ACTIVITY
Using the records below, give again exactly the lines from the line that contains "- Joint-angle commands" through the line that contains "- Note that", both ends included, and only those.
───
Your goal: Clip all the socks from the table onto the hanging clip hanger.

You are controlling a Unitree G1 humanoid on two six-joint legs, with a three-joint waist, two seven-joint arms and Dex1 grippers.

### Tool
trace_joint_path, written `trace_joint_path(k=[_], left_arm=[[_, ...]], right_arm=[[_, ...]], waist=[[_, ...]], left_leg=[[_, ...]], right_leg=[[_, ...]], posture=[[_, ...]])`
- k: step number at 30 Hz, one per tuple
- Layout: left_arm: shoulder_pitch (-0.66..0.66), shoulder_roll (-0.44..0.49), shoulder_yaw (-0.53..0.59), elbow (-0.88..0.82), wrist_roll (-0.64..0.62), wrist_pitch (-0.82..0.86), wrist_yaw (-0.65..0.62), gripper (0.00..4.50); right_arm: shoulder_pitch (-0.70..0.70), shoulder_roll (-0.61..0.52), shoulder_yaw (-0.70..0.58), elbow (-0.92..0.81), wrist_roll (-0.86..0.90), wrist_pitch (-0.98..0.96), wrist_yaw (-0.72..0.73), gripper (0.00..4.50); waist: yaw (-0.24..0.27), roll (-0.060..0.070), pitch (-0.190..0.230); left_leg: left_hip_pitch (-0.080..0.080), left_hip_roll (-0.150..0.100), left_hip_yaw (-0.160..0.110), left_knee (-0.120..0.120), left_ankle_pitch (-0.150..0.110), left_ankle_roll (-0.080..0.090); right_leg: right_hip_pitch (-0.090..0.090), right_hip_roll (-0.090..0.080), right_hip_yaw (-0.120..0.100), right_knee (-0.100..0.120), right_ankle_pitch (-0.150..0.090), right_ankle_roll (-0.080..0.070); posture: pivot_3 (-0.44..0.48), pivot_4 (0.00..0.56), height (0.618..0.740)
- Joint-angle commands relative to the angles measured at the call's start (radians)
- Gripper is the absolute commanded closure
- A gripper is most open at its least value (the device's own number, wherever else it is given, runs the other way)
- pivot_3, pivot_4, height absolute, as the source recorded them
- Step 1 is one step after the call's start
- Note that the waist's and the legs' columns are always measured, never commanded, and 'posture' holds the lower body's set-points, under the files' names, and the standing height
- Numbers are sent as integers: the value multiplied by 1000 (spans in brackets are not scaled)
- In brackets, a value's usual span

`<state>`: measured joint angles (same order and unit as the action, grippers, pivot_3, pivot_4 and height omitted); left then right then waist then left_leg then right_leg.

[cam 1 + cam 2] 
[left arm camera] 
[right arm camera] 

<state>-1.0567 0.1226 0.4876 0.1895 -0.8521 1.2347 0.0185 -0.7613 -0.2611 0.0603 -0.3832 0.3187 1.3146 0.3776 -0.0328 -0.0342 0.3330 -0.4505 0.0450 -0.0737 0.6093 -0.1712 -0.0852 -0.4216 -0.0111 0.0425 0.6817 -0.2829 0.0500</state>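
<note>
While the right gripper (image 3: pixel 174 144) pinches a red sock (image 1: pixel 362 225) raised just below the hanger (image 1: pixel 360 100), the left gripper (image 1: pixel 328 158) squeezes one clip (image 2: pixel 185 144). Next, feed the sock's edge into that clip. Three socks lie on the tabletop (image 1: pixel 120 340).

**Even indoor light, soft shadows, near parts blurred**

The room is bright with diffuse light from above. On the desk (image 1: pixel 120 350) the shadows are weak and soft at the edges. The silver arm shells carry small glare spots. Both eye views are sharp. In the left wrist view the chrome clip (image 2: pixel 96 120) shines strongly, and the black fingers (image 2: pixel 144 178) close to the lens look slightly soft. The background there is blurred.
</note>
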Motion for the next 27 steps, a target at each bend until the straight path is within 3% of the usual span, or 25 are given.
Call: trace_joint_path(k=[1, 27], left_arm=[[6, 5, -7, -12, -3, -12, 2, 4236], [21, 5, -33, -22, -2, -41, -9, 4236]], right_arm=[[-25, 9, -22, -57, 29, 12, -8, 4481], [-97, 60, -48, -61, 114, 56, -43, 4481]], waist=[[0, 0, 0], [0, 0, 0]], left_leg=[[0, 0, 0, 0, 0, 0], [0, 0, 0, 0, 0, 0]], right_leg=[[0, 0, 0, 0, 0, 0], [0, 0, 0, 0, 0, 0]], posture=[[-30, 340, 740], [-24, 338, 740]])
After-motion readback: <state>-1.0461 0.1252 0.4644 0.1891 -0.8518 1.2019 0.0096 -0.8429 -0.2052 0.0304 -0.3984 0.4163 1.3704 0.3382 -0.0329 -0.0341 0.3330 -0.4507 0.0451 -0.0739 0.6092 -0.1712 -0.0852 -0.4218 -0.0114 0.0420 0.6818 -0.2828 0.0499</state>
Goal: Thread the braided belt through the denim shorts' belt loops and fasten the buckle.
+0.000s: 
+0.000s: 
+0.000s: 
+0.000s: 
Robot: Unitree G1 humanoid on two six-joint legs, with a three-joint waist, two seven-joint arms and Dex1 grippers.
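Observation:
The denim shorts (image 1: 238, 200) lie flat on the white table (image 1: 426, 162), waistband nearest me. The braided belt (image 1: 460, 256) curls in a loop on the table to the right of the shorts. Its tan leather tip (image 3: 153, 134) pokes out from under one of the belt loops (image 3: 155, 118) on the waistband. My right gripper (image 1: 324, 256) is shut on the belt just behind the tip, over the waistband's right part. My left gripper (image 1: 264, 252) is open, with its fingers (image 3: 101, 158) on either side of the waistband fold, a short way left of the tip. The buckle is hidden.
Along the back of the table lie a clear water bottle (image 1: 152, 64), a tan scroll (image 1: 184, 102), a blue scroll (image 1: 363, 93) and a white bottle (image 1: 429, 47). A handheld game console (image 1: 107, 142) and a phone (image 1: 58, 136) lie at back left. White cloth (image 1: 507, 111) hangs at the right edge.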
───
SOLUTION TO THIS EXERCISE
- Joint-angle commands relative to the angles measured at the call's start (radians)
- Gripper is the absolute commanded closure
- A gripper is most open at its least value (the device's own number, wherever else it is given, runs the other way)
- pivot_3, pivot_4, height absolute, as the source recorded them
- Step 1 is one step after the call's start
- Note that the waist's and the legs' columns are always measured, never commanded, and 'posture' holds the lower body's set-points, under the files' names, and the standing height

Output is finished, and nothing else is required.